- _AIM OF THE TASK_
Give only the number of lines in these records that contain the word "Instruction".

====== DATA TO EXAMINE

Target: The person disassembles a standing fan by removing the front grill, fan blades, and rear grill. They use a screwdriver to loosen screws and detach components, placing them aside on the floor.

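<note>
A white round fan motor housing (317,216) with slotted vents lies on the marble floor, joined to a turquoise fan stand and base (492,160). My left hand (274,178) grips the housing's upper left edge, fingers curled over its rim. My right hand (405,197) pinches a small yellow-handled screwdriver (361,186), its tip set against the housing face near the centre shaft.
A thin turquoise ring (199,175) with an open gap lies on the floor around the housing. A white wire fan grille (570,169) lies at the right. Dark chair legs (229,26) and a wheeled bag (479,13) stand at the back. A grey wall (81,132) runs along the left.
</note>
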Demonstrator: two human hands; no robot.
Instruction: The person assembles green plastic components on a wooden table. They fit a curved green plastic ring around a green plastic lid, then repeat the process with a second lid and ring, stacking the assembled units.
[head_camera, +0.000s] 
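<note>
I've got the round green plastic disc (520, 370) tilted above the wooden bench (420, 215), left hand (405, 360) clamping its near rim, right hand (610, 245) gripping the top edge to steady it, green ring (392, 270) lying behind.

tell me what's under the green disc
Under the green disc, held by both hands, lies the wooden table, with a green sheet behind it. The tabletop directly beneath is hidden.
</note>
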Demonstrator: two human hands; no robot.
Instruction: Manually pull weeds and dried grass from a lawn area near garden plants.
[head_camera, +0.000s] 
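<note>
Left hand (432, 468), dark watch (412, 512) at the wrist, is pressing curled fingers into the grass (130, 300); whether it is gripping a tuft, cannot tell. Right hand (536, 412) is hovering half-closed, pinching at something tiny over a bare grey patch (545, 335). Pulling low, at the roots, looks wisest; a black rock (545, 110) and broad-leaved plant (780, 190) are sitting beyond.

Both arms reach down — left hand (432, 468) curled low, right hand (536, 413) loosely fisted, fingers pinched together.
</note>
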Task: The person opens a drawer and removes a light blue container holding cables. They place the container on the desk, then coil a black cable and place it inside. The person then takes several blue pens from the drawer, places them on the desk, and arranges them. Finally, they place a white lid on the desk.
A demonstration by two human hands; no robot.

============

- _RESULT BELOW_
2